### WORK ORDER
From the first line of the material below to the line containing "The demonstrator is", repeat every line exactly and add nothing.

### MATERIAL PROVIDED
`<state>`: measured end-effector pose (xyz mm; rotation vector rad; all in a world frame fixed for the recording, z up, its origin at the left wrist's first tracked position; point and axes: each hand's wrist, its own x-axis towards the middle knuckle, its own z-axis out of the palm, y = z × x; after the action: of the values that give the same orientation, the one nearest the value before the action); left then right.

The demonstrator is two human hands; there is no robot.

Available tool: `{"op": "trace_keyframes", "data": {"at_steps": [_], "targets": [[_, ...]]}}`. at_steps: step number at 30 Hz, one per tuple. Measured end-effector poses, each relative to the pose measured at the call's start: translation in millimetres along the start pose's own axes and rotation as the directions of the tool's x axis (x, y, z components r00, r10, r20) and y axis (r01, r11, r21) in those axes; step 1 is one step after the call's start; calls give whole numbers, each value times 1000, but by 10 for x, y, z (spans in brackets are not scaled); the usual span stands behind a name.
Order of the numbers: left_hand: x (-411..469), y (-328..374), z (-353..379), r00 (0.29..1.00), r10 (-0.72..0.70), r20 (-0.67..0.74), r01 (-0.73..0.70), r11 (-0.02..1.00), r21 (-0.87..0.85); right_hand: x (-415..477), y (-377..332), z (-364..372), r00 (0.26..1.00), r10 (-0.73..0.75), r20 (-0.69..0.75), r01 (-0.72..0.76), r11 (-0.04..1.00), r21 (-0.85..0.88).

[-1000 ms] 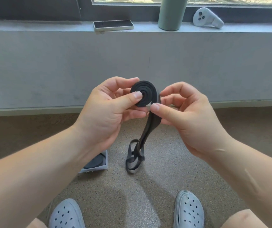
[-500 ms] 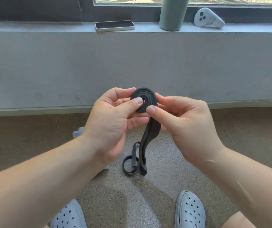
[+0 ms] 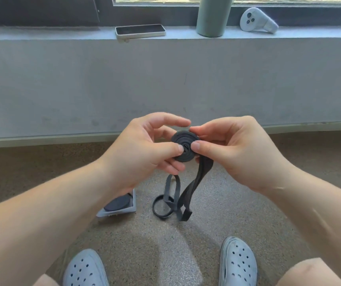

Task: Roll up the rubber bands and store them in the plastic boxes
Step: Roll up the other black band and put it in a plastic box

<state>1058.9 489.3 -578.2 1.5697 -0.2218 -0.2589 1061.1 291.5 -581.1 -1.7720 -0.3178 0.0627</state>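
Note:
A black rubber band (image 3: pixel 185 144) is wound into a flat spiral coil held in front of me. My left hand (image 3: pixel 144 151) pinches the coil with thumb on its face and fingers behind. My right hand (image 3: pixel 233 149) pinches it from the right, thumb near the centre. The band's loose tail (image 3: pixel 194 186) hangs down from the coil to the floor, ending in a fold. More loose bands (image 3: pixel 166 201) lie looped on the floor below. A clear plastic box (image 3: pixel 130 209) with a coiled black band (image 3: pixel 117 204) inside sits on the floor, partly hidden by my left forearm.
A grey low wall runs across ahead, its ledge carrying a phone (image 3: pixel 140 30), a green bottle (image 3: pixel 211 17) and a white controller (image 3: pixel 257 20). My two pale clogs (image 3: pixel 85 269) (image 3: pixel 237 263) rest on the speckled floor near the bottom edge.
The hands and coil have dropped lower in view. The coil has grown as more band was wound on. My right thumb moved onto the coil's face, and the hanging tail has shortened.

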Motion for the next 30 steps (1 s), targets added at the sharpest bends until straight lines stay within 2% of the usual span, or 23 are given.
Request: {"op": "trace_keyframes", "data": {"at_steps": [3,7,11,17,22,26,30], "targets": [[-11,4,47,996,44,-73,-45,999,-17,-5,-15,14,1000,-20,-1,20,1000,18],[-28,-52,103,987,0,-159,-24,988,-149,-7,10,49,995,-6,-104,8,1000,24],[-11,-43,97,984,-32,-177,-15,966,-258,-6,22,98,986,-13,-164,19,999,35],[-27,-36,148,984,-46,-170,-25,920,-392,6,-11,65,984,-24,-177,31,999,33],[-20,-93,254,978,-71,-198,-37,869,-494,-38,78,221,965,-12,-263,56,986,160],[-13,-89,229,989,-42,-144,-22,910,-414,-16,55,159,967,-10,-255,57,982,178],[27,-38,68,996,20,-84,-23,999,-43,2,28,74,984,33,-173,-12,992,123]]}}
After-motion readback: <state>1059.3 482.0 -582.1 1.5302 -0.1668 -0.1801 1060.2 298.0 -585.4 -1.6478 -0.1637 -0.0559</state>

### SOLUTION TO THE EXERCISE
`<state>`: measured end-effector pose (xyz mm; rotation vector rad; all in a world frame fixed for the recording, z up, its origin at the left wrist's first tracked position; point and axes: each hand's wrist, its own x-axis towards the middle knuckle, its own z-axis out of the palm, y = z × x; after the action: of the values that give the same orientation, the one nearest the value before the action); left then right.

The demonstrator is two human hands; there is no robot.

No more is needed to finish this exercise.